Civilisation as we know it is unviable
Instead of by protecting and enhancing Earth as the source of well-being, the dominant forms of civilisation today are pursuing ‘economic development’ (instead of ‘human development’ in the sense of achieving one’s full potential as a human being) at the expense of the Earth. This means that these civilisations are not ecologically sustainable and hence unviable in the longer term, as is becoming increasingly obvious as ‘environmental crises’ - from climate change to soaring extinction rates and water shortages – become more severe and more frequent. Indeed it is difficult to overstate the magnitude of the ‘environmental crises’ that faces us at the present time. Globally the human population is consuming not only what ecosystems produce each year but is also consuming the ecosystems themselves. As we impair these natural relationships we diminish Earth’s capacity to maintain the conditions conducive to life and reduce the flow of future benefits, and so diminishing the prospects of our children and those of most other species, flourishing or even surviving.

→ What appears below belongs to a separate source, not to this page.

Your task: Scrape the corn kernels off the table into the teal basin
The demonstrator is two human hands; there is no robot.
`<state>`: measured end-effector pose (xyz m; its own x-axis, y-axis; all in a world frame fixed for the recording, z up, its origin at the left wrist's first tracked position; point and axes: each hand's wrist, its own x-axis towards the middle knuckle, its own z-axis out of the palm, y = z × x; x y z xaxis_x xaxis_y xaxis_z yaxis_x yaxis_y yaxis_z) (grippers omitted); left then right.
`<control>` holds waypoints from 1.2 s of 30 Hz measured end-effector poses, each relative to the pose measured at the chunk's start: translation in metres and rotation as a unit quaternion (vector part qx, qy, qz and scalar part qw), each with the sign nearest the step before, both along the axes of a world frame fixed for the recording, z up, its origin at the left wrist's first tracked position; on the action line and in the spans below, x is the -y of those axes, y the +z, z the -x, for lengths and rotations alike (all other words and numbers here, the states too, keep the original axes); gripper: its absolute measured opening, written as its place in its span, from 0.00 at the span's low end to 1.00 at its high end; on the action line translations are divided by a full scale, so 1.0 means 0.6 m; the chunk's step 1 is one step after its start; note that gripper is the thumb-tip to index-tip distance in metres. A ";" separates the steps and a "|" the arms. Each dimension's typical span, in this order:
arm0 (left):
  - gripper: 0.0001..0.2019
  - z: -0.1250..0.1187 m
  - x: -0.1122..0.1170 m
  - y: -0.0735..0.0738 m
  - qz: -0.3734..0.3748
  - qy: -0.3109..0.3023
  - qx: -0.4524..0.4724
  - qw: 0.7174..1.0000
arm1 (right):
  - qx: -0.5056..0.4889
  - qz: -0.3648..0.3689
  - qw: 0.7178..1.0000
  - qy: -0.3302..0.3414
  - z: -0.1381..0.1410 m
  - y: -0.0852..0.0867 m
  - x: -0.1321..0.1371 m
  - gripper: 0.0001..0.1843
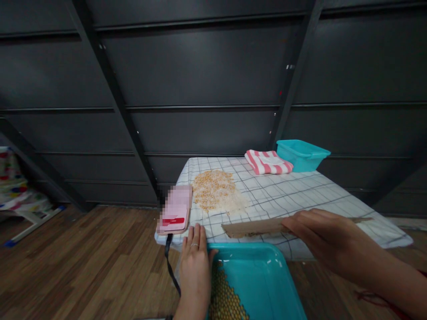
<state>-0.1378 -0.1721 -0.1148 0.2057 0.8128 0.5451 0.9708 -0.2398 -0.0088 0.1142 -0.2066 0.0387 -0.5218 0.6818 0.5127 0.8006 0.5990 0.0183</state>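
My right hand [318, 229] grips a strip of brown cardboard [253, 227], held on edge low over the checked tablecloth near its front side. My left hand [194, 260], a ring on one finger, lies with its fingers stretched out on the cloth's front edge, its thumb at the rim of a turquoise basin [263, 284]. Inside the basin, at its left, lie many greenish-yellow beans [227, 300], partly hidden by the left hand. Beyond the cardboard spreads a pile of yellow bean-like grains [213, 189], mixed with small whitish grains [235, 202].
A pink phone [176, 206] with a black strap [170, 262] lies at the table's left edge. At the back stand a folded red-and-white striped towel [268, 162] and a turquoise container [302, 155]. A dark panelled wall [207, 66] rises behind the table [333, 195].
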 end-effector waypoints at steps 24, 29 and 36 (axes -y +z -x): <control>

The authoritative Millennium Ecosystem Assessment (MA) concluded that approximately 60% (15 out of 24) of the ecosystem services that it examined are being degraded or used unsustainably, including: fresh water, capture fisheries, air and water purification, and the regulation of regional and local climate, natural hazards, and pests. Since human life is sustained by these ‘ecosystem services’, what the MA is telling us is that that Earth’s capacity to give life to human beings has already been very significantly compromised and that human activities are continuing to worsen the situation.
Dysfunctional governance systems
An increasing number of people today are committed to transforming their personal lives and the societies in which they live in order to make them ‘sustainable’ – that is capable of continuing in the long-term. What few recognise is that the overall effect of our current legal system is to legitimise and encourage unsustainable human practices, rather than to prevent them.
Our governance systems are defective because they are based on a false understanding of how the Universe functions, and of our role within it. The core falsehood is that we humans are separate from our environment and that we can flourish even as the health of Earth deteriorates. In fact, we have convinced ourselves that our health and well-being depends on exploiting the Earth as fast as possible. The exact opposite is true: we have evolved within, and remain an inextricable part of, the community of life on Earth. This illusion of independence is exacerbated by the myth that we are the ‘master species’ whose destiny it is to run this planet for our own benefit. The dominant cultures in our world are as convinced of the superiority of our species over others and of our right to rule and exploit the planet as most white South Africans once were about their right to oppress other South Africans.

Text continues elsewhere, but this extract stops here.